### Source records

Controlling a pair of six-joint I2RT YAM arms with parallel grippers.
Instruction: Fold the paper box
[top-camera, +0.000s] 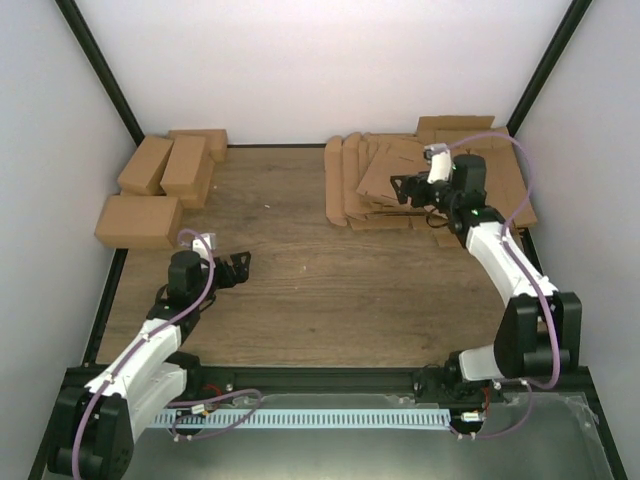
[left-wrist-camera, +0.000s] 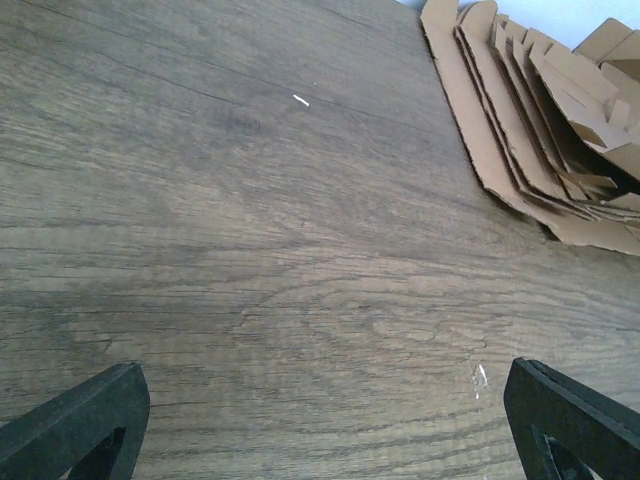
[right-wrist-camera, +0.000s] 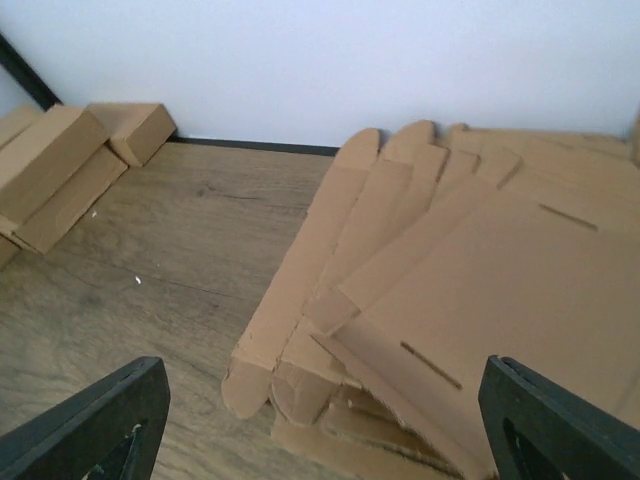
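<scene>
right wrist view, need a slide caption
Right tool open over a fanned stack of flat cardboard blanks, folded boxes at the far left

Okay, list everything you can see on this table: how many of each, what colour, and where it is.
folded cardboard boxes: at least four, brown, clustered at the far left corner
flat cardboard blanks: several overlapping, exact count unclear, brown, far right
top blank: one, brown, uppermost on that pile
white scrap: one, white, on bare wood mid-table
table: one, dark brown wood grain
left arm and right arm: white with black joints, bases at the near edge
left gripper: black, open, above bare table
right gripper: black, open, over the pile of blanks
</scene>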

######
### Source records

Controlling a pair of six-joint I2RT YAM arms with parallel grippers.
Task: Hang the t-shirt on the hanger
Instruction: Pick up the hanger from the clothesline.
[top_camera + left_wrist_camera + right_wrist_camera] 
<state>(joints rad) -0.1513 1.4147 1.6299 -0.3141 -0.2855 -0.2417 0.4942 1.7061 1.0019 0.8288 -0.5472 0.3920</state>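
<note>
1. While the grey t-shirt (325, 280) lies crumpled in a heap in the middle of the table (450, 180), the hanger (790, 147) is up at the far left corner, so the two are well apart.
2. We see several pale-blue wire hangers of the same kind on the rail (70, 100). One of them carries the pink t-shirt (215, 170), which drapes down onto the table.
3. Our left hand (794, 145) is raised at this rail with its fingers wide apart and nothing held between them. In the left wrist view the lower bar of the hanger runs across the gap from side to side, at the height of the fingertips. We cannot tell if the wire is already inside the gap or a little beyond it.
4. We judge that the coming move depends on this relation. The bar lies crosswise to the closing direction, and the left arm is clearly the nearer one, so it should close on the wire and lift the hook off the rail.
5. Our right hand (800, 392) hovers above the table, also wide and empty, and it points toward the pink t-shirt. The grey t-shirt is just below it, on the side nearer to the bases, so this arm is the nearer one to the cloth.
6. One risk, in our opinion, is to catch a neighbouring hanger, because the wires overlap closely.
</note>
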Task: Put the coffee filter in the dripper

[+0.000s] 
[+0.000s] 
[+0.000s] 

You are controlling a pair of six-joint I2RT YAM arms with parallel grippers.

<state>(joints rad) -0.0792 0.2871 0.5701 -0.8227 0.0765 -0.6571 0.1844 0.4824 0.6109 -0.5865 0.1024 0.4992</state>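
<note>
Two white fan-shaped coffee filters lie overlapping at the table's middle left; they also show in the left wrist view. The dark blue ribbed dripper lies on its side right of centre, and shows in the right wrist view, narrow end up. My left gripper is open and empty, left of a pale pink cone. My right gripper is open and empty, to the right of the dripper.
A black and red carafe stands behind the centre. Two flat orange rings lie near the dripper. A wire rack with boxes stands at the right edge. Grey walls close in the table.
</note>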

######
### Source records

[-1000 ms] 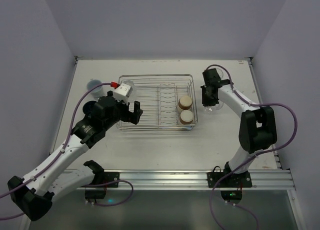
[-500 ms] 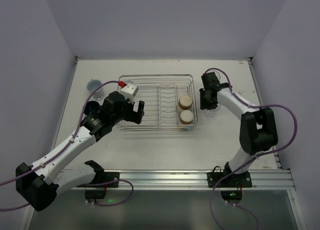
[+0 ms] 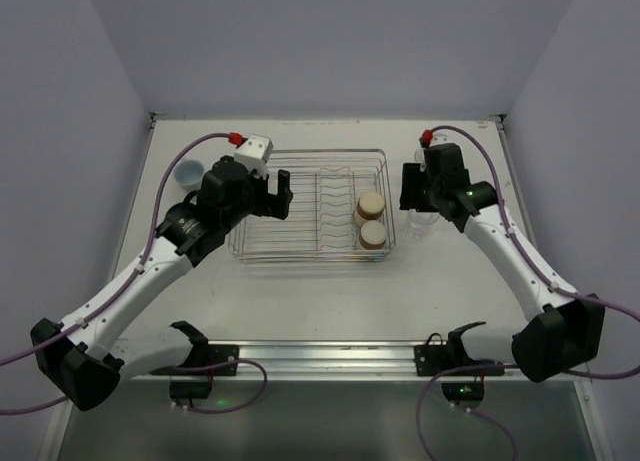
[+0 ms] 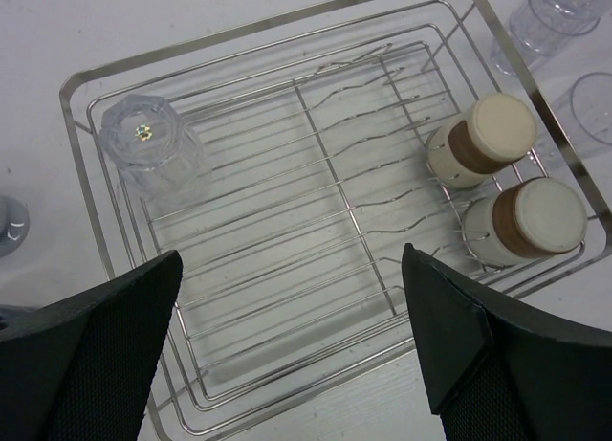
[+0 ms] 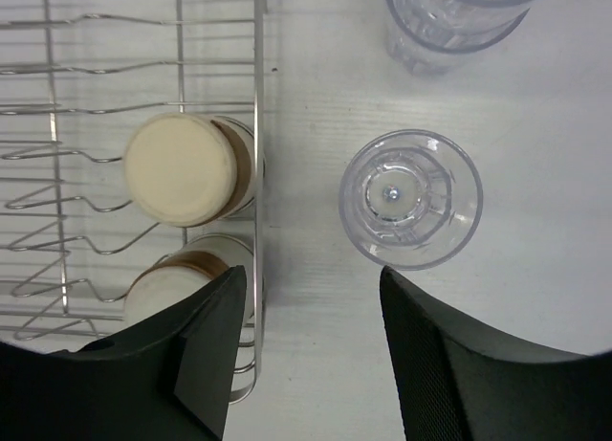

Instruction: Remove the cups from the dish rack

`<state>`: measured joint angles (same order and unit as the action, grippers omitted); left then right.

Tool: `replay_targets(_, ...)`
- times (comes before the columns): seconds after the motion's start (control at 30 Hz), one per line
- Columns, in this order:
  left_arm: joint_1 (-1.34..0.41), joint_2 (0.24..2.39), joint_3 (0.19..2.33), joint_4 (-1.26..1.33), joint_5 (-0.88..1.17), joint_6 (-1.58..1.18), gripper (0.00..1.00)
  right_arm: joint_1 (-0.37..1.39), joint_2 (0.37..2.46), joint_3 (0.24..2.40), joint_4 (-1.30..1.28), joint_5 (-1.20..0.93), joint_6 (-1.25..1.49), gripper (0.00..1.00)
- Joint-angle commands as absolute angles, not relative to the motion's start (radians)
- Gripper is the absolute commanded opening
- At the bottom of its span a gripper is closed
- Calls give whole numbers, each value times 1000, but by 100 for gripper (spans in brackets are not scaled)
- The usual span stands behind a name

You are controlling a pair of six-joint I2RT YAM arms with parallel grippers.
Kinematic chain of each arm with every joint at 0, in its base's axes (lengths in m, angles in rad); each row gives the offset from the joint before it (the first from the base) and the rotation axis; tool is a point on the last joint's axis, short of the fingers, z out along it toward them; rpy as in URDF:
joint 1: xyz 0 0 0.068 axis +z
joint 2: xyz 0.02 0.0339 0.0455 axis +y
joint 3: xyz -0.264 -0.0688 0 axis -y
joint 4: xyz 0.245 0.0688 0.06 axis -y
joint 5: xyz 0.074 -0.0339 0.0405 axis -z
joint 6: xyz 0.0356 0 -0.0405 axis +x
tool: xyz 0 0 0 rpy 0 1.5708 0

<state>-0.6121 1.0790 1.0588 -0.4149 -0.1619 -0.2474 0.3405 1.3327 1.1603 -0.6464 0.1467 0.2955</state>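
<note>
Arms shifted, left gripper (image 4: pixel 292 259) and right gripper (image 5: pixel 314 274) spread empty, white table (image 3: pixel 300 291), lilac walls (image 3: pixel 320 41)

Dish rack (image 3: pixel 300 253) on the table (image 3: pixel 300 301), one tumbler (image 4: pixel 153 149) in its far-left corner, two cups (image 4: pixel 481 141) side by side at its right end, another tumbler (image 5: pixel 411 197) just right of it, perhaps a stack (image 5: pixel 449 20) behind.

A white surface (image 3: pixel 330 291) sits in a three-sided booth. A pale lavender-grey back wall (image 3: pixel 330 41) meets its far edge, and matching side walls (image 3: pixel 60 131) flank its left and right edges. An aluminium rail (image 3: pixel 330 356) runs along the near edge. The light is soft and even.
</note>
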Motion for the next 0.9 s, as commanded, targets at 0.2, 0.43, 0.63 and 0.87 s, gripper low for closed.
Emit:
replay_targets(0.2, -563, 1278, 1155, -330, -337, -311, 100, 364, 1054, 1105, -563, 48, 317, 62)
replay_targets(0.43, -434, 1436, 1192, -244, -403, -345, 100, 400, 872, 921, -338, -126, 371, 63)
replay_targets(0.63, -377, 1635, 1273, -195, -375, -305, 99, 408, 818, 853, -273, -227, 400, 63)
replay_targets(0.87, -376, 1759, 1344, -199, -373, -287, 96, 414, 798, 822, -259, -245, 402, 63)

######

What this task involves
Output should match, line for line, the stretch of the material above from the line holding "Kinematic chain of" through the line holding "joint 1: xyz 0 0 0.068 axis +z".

Your solution
Kinematic chain of each arm with every joint at 0, in its base's axes (lengths in m, angles in rad); each row gives the offset from the joint before it (the first from the base) and the rotation axis; tool is a point on the last joint's axis, short of the fingers, z out along it toward them; rpy as in URDF:
joint 1: xyz 0 0 0.068 axis +z

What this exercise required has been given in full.